If not for the SC slate, several executive positions, including those of president, vice-presidents, and secretary, would have been acclaimed—a rather embarrassing situation for a party that prides itself on democracy and participation.

The SC distributed more than 600 copies of its eight-page tabloid, Turn Left. Featuring articles on the present Liberal government of Ontario, on the issue of homelessness, Middle East policy, and the origins and future plans of the SC, Turn Left was well received.

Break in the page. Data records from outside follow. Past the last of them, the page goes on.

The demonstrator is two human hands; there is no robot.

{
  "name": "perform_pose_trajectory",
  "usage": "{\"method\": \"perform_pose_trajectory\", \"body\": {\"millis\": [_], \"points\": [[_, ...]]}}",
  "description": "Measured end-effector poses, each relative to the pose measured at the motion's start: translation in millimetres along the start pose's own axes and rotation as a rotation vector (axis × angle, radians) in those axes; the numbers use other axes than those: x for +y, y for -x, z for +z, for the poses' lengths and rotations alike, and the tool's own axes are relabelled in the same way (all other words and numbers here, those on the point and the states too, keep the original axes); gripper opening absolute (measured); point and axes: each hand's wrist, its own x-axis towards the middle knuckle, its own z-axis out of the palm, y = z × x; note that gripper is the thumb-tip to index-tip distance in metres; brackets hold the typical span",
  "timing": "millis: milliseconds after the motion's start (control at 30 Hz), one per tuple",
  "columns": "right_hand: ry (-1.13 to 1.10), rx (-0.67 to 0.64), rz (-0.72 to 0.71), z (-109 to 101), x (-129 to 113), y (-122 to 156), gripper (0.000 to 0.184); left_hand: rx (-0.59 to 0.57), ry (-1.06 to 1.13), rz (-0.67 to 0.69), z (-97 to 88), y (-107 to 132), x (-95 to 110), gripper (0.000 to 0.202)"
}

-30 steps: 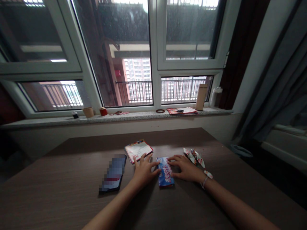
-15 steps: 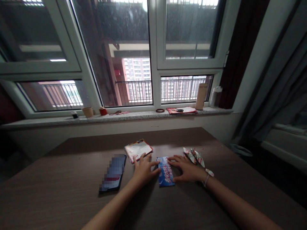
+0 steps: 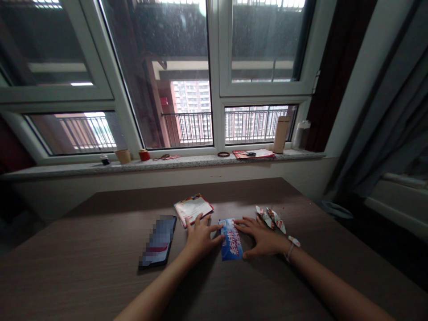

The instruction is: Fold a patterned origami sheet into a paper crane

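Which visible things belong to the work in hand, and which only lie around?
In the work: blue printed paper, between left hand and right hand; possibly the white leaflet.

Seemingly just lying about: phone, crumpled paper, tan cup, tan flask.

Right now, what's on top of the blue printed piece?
Fingertips of the left hand and right hand overlap the blue piece at its sides; the bits beneath them are covered.

From my head, probably close over the wood-grain table, I look down, facing the window at twelve o'clock.
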Motion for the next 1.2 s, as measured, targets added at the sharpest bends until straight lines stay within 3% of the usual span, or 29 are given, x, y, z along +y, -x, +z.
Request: {"method": "perform_pose_trajectory", "body": {"millis": [267,467,533,667,767,1200], "points": [[-0.020,0.046,0.004,3.3,2.0,1.0,0.099,0.075,0.000,0.064,5.2,3.7,7.5,0.037],[-0.041,0.088,0.011,5.9,1.9,-0.2,0.099,-0.069,0.038,0.179,8.7,6.8,14.4,0.052],[-0.064,0.113,0.004,6.8,2.9,-0.4,0.092,-0.102,0.041,0.180,9.5,7.3,13.1,0.053],[-0.115,0.214,-0.032,11.2,7.6,-1.3,0.054,-0.114,0.041,0.168,8.6,7.5,9.2,0.058],[-0.119,0.282,-0.067,16.2,10.6,-2.8,0.035,-0.145,0.042,0.156,5.6,7.5,8.5,0.062],[0.032,0.409,0.097,21.7,3.2,-11.5,0.034,-0.175,0.055,0.141,1.9,7.2,8.9,0.063]]}}
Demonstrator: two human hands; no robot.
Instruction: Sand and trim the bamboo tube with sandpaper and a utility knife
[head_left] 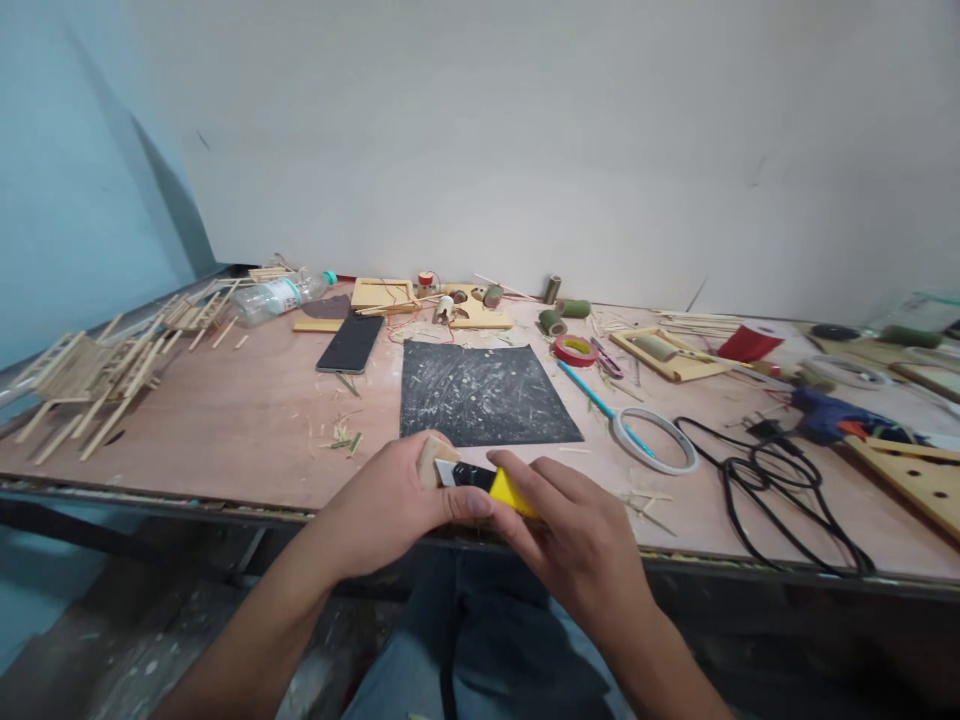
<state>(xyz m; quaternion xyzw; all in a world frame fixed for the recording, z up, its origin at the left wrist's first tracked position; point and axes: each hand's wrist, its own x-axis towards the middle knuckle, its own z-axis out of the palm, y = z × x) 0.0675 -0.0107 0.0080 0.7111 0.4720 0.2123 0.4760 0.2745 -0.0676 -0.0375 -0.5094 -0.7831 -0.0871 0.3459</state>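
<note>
My left hand (397,500) is closed round a small pale wooden piece (433,458), held just above the table's front edge. My right hand (574,530) grips a yellow and black utility knife (491,482), whose blade end touches the wooden piece. Both hands meet in front of a scratched black cutting mat (480,390) lying flat on the wooden table (225,420).
A phone (350,343), plastic bottle (277,296) and stick models (90,375) lie to the left. Red tape (574,350), a white tape ring (654,440), a blue pen (592,397), black cable (780,490), a blue glue gun (832,417) and wooden boards (911,475) lie to the right.
</note>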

Delegates and friends contributed over $600, at SC meetings held during convention breaks, towards the paper and other expenses.

Three SC open forums, which attracted 35 to 75 people each, featured guest speakers: John Clarke, Ontario Coalition Against Poverty (OCAP) organizer who spoke about homelessness and poverty in Liberal Ontario, as well as tactics and strategy for anti-poverty activists; Tarek Fatah, co-founder of the Muslim Canadian Congress and popular cable TV show host who spoke about Palestinian self-determination and the NDP’s retreat on Middle East policy; and Peter Kormos, left-wing NDP member of the Ontario legislature, who spoke about the need for militant opposition to the neoliberal policies of the current government of Ontario.

Over 40 party members signed up to join the Socialist Caucus at convention, including four new members added to the SC Ontario steering committee.

These positive developments were a contrast to the setbacks to party democracy and the iron grip exercised by the establishment’s “official slate”. As SC Steering Committee Member Barry Weisleder stated after convention, “It was a classic case of one step forward, one step back.”

Still, the actions of the Socialist Caucus illustrated that gains can be made, and losses contained. The SC is committed to the year-round struggle for justice—from antiwar actions, to squats for the homeless, to rallies against cutbacks and struggles for union democracy.

Neoliberals take note: The fight for a Workers’ Agenda, and for a more democratic and socialist New Democratic Party in Ontario and across the country, has just begun.

*This article first appeared in the December 2004 issue of Socialist Action newspaper.